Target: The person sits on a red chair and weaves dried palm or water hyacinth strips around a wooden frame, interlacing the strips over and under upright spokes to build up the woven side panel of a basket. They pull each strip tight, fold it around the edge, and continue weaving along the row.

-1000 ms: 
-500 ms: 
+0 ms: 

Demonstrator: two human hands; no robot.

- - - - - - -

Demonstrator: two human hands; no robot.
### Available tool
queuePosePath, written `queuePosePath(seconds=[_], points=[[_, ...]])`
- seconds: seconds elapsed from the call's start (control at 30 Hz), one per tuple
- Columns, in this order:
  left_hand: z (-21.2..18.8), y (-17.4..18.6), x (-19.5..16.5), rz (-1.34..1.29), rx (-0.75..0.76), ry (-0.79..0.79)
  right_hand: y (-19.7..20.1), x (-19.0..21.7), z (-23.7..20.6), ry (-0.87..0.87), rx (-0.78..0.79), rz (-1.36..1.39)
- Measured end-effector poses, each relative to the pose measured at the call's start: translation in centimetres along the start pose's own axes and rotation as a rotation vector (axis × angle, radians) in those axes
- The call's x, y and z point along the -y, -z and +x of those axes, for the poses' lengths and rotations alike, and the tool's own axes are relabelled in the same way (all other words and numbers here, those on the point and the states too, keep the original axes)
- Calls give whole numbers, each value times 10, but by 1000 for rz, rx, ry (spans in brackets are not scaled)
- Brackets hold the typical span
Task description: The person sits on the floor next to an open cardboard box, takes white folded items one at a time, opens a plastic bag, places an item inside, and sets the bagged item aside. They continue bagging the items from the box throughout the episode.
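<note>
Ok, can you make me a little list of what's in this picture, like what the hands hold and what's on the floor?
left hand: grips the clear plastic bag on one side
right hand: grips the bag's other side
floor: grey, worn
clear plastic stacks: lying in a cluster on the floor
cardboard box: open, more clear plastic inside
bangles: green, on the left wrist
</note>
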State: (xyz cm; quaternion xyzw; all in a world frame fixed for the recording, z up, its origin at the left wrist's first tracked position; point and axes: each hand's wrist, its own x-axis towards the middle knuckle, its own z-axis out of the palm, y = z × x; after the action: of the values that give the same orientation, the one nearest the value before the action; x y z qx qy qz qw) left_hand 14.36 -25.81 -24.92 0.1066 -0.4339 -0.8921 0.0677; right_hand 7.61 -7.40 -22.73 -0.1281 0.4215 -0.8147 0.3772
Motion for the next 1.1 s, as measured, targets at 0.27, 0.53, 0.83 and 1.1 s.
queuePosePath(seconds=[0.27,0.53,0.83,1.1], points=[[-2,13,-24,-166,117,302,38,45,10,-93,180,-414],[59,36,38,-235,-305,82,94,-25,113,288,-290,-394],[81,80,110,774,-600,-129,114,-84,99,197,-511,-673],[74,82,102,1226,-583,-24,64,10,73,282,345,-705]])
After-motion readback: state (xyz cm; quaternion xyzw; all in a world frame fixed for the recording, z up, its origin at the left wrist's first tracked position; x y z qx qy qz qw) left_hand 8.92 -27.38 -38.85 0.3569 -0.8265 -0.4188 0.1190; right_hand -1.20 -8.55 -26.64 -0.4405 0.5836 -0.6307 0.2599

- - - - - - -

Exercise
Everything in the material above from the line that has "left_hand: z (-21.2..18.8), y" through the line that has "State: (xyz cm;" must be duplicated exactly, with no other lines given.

Output
  left_hand: z (-21.2..18.8), y (-17.4..18.6), x (-19.5..16.5), rz (-1.34..1.29), rx (-0.75..0.76), ry (-0.79..0.79)
  right_hand: y (-19.7..20.1), x (-19.0..21.7), z (-23.7..20.6), ry (-0.87..0.87), rx (-0.78..0.79), rz (-1.36..1.39)
- Measured end-effector poses, each relative to the pose measured at the call's start: translation in centimetres along the start pose's own axes and rotation as a rotation vector (axis × angle, radians) in those axes
- The call's x, y and z point along the -y, -z and +x of those axes, for the poses' lengths and rotations alike, and the tool's own axes are relabelled in the same way (all other words and numbers here, those on the point and the states too, keep the original axes)
- Calls give whole numbers, each value times 10, but by 1000 for rz, rx, ry (spans in brackets are not scaled)
- Brackets hold the typical span
Task description: The person sits on the floor next to an open cardboard box, takes white folded items one at a time, opens a plastic bag, places an item inside, and sets the bagged item aside. They continue bagging the items from the box throughout the episode.
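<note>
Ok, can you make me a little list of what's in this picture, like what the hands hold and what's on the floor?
left hand: grips the clear plastic bag on one side
right hand: grips the bag's other side
floor: grey, worn
clear plastic stacks: lying in a cluster on the floor
cardboard box: open, more clear plastic inside
bangles: green, on the left wrist
</note>
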State: (xyz cm; quaternion xyzw; all in a world frame fixed for the recording, z up, its origin at the left wrist's first tracked position; point and axes: each hand's wrist, its own x-axis towards the middle knuckle, its own z-axis out of the palm, y = z × x; after the action: of the values that give the same orientation, the one nearest the value before the action; x y z qx qy qz qw) left_hand 14.36 -25.81 -24.92 0.1066 -0.4339 -0.8921 0.0677; right_hand 7.61 -7.40 -22.73 -0.1281 0.4215 -0.8147 0.3772

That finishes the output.